PROBLEM TO WORK ON.
Retyping the data exactly is the task. Include every line.

___

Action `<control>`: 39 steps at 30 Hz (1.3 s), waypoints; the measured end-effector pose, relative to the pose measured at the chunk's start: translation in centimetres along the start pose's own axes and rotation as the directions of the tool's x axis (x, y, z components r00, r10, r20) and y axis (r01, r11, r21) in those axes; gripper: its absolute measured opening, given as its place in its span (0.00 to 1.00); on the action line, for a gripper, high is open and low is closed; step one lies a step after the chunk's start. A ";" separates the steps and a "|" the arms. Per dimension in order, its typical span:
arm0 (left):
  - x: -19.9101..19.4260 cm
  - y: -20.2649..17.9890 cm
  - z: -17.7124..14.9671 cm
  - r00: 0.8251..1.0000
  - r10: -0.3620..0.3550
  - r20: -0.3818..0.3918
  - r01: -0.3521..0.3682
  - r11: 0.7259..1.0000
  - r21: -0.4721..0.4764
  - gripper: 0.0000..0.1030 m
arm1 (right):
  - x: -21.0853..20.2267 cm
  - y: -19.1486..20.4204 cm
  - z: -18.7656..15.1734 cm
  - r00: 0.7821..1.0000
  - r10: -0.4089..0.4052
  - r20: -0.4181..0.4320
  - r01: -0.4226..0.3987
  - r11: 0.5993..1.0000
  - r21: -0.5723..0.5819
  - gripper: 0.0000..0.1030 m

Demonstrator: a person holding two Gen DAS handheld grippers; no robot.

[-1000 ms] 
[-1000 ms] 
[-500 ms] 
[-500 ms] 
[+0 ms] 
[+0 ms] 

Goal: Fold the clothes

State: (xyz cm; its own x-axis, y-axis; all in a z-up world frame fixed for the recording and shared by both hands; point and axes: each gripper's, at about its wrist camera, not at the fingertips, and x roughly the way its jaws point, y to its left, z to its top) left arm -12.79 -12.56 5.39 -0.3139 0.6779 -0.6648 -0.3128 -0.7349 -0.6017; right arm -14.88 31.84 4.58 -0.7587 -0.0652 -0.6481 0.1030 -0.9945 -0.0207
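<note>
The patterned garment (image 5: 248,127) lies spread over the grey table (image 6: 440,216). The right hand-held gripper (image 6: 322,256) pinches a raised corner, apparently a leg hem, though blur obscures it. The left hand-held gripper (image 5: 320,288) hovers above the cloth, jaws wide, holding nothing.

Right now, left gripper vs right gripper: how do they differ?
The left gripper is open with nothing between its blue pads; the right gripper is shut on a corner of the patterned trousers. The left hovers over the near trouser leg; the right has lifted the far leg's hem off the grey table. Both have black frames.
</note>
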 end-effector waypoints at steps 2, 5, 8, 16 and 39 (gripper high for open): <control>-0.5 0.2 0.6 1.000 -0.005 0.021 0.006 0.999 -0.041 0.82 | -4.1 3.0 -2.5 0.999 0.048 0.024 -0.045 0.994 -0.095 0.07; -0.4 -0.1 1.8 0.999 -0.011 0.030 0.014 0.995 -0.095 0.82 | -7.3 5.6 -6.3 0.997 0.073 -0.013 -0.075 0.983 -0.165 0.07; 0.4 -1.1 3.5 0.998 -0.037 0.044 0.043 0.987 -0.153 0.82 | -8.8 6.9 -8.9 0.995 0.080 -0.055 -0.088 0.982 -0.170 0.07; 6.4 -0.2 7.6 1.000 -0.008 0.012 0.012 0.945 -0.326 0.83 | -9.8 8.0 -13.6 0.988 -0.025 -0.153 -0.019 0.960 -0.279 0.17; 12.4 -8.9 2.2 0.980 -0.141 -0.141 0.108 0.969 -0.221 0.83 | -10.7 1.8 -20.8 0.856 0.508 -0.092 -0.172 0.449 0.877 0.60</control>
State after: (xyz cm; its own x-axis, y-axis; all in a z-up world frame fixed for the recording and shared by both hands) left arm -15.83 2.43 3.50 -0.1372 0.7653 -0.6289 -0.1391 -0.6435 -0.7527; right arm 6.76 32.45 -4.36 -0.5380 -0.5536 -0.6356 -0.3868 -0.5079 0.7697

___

PROBLEM SOLUTION.
Action `<control>`: 39 steps at 30 Hz (1.3 s), waypoints; the measured end-effector pose, relative to the pose measured at the chunk's start: translation in centimetres along the start pose's own axes and rotation as the directions of the tool's x axis (x, y, z components r00, r10, r20) and y axis (r01, r11, r21) in those axes; gripper: its absolute measured opening, given as its place in its span (0.00 to 1.00); on the action line, for a gripper, high is open and low is closed; step one lies a step after the chunk's start. A ";" separates the steps and a "|" the arms. Per dimension in order, its typical span:
arm0 (left):
  - x: -19.9101..19.4260 cm
  - y: -20.2649..17.9890 cm
  - z: -17.7124..14.9671 cm
  - r00: 0.8251..1.0000
  - r10: -0.3620..0.3550
  - r20: -0.3818..0.3918
  - r01: -0.3521..0.3682
  - r11: 0.7259..1.0000
  - r21: -0.4721..0.4764
  - gripper: 0.0000..0.1030 m
arm1 (right):
  - x: -21.0853..20.2267 cm
  - y: -19.1486..20.4204 cm
  - z: -18.7656..15.1734 cm
  - r00: 0.7821..1.0000
  - r10: -0.4089..0.4052
  - r20: -0.4181..0.4320
  - r01: -0.4226..0.3987
  - r11: 0.5993..1.0000
  - r21: -0.5723..0.5819
  - gripper: 0.0000..0.1030 m

Demonstrator: a person holding two Gen DAS handheld grippers; no robot.

[-1000 ms] 
[-1000 ms] 
[-500 ms] 
[-500 ms] 
[+0 ms] 
[+0 ms] 

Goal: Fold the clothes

State: (xyz cm; its own x-axis, y-axis; all in a z-up world frame fixed for the recording and shared by both hands; point and axes: each gripper's, at about its wrist camera, not at the fingertips, and x roughly the way its jaws point, y to its left, z to its top) left arm -12.79 -12.56 5.39 -0.3139 0.6779 -0.6648 -0.3128 -0.7349 -0.6017; right arm -14.88 31.84 4.58 -0.7587 -0.0652 -0.6481 0.1030 -0.9945 -0.0207
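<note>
The patterned garment (image 5: 248,127) lies spread over the grey table (image 6: 440,216). The right hand-held gripper (image 6: 322,256) pinches a raised corner, apparently a leg hem, though blur obscures it. The left hand-held gripper (image 5: 320,288) hovers above the cloth, jaws wide, holding nothing.

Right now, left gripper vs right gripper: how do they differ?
The left gripper is open with nothing between its blue pads; the right gripper is shut on a corner of the patterned trousers. The left hovers over the near trouser leg; the right has lifted the far leg's hem off the grey table. Both have black frames.
</note>
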 end-effector waypoints at steps 2, 5, 8, 16 and 39 (gripper high for open): <control>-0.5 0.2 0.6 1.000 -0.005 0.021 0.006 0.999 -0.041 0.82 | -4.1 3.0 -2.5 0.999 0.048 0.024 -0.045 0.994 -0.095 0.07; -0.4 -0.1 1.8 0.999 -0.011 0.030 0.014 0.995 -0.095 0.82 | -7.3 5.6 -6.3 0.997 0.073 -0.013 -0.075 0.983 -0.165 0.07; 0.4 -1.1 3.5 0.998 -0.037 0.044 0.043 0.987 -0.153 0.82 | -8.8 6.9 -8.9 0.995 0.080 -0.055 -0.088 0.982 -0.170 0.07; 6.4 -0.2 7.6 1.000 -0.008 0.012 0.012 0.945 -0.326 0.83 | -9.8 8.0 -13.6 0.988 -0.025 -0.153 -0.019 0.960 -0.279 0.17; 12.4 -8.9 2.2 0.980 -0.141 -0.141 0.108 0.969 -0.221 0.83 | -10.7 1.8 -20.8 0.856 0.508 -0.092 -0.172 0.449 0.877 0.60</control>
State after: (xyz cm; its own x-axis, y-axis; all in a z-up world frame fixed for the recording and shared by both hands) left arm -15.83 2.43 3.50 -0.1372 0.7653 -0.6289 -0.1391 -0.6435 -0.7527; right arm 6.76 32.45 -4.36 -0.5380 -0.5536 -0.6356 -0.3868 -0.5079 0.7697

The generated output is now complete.